It was at that meeting that I got the call from the hospital. Bethany had been admitted with severe facial lacerations and was asking to see me immediately. I made my way to the John Radcliffe as soon as I was able and was surprised to see two police officers standing near her bed. I was met by Anne Willett, the nurse who Bethany had asked to call me. I knew Annie a bit already, as she’d attended the church where I ministered and I recognised her from the congregation. She explained to me that Bethany had apparently attempted to attack one of her housemates with a kitchen knife, and in the ensuing struggle ended up falling head first into a full-length mirror, cutting herself very badly.

I was, to put it mildly, somewhat taken aback. This was such an escalation from what Bethany had described before, and I was starting to fear that if I didn’t manage to do something the poor girl would most likely end up locked away somewhere. Annie was convinced that an exorcism was the only way, and so finally, I agreed to do so. I had already got permission from the Bishop, but that was before Bethany’s hospitalisation, and I would have preferred to discuss it with him. Still, it was clear she was getting worse and I decided to take a risk and try it anyway.

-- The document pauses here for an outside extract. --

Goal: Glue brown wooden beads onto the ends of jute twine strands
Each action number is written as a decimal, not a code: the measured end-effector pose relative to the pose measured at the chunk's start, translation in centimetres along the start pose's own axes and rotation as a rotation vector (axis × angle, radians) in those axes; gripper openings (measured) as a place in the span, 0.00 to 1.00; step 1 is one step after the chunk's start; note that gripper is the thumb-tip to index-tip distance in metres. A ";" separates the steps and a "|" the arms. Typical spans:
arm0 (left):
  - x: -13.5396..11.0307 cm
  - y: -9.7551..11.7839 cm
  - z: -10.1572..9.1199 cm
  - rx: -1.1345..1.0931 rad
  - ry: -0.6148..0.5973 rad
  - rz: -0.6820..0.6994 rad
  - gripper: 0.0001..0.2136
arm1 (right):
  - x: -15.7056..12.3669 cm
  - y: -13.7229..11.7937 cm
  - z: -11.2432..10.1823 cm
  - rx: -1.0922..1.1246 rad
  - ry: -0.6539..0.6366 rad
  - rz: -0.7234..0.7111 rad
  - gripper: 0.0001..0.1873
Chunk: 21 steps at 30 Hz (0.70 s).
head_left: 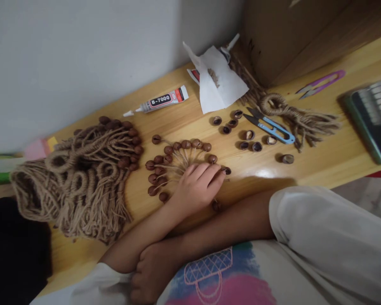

It was a stupid risk to take. I was cocky and complacent, full of spiritual pride and an eagerness to test my faith against whatever was inside of Bethany’s soul, not even considering that I might be risking it. Still, I have paid dearly for my hubris.

We waited until the police had taken their statements and left, and then I set up and began the exorcism. It went… unusually. There was no resistance from Bethany, almost no reaction at all, and in many parts of the ceremony where in my experience there was usually a response either from the demon, or at least the victim, there was instead just… silence, as she stared at me with a look, almost seemed like pity. Annie just stood in the corner, watching and clearly eager to help, despite the fear I saw in her eyes. At last, Bethany locked eyes with me and slowly shook her head. “I’m so sorry,” she said, “It wants your faith.”

Without warning she began to convulse. Thrashing in obvious pain. I tried to continue the ritual, but the doctors pushed past me, desperately trying to help Bethany as blood began to pour from her mouth where she had bitten into her tongue. In the end they couldn’t save her. Brain haemorrhage, they said, probably from the blow to head when she hit the mirror and they just hadn’t spotted it.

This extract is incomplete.